Surveys of professional forecasters produce precise and timely point forecasts for key macroeconomic variables. However, the accompanying density forecasts are not as widely utilized, and there is no consensus about their quality. This is partly because such surveys are often conducted for “fixed events”. For example, in each quarter panelists are asked to forecast output growth and inflation for the current calendar year and the next, implying that the forecast horizon changes with each survey round. The fixed-event nature limits the usefulness of survey density predictions for policymakers and market participants, who often wish to characterize uncertainty a fixed number of periods ahead (“fixed-horizon”). Is it possible to obtain fixed-horizon density forecasts using the available fixed-event ones? We propose a density combination approach that weights fixed-event density forecasts according to a uniformity of the probability integral transform criterion, aiming at obtaining a correctly calibrated fixed-horizon density forecast. Using data from the US Survey of Professional Forecasters, we show that our combination method produces competitive density forecasts relative to widely used alternatives based on historical forecast errors or Bayesian VARs. Thus, our proposed fixed-horizon predictive densities are a new and useful tool for researchers and policy makers.

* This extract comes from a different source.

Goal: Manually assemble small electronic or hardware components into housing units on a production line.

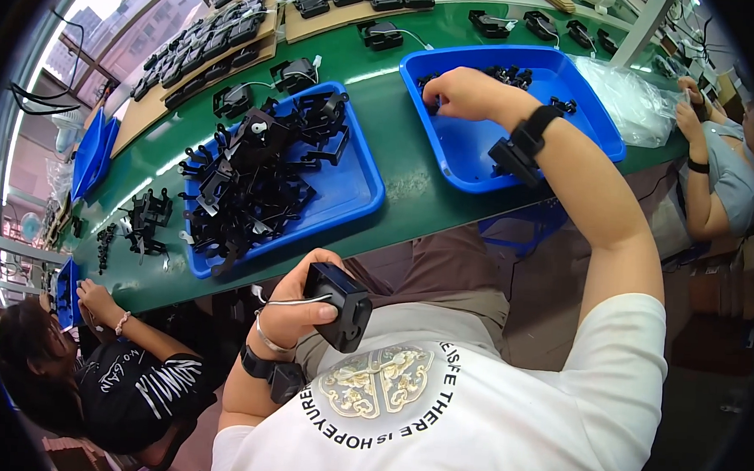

从固定事件到固定视界密度预测:从调查密度预测中获得多视界不确定性
对专业预测人员的调查可以对关键宏观经济变量做出准确及时的点预测。然而,伴随的密度预测并没有得到广泛的应用,对其质量也没有达成共识。这在一定程度上是因为此类调查通常是针对“固定事件”进行的。例如,在每个季度,小组成员被要求预测当前日历年和下一个日历年的产出增长和通货膨胀,这意味着预测范围随着每一轮调查而变化。固定事件的性质限制了调查密度预测对政策制定者和市场参与者的有用性,他们通常希望在未来固定数量的时期(“固定视界”)描述不确定性。是否有可能利用现有的固定事件预测获得固定视界密度预测?本文提出了一种密度组合方法,根据概率积分变换准则的均匀性对固定事件密度预测进行加权,以获得正确校准的固定视界密度预测。使用来自美国专业预测者调查的数据,我们表明,相对于基于历史预测误差或贝叶斯var的广泛使用的替代方法,我们的组合方法产生了具有竞争力的密度预测。因此,我们提出的固定视界预测密度对研究人员和政策制定者来说是一个新的有用的工具。
本文章由计算机程序翻译,如有差异,请以英文原文为准。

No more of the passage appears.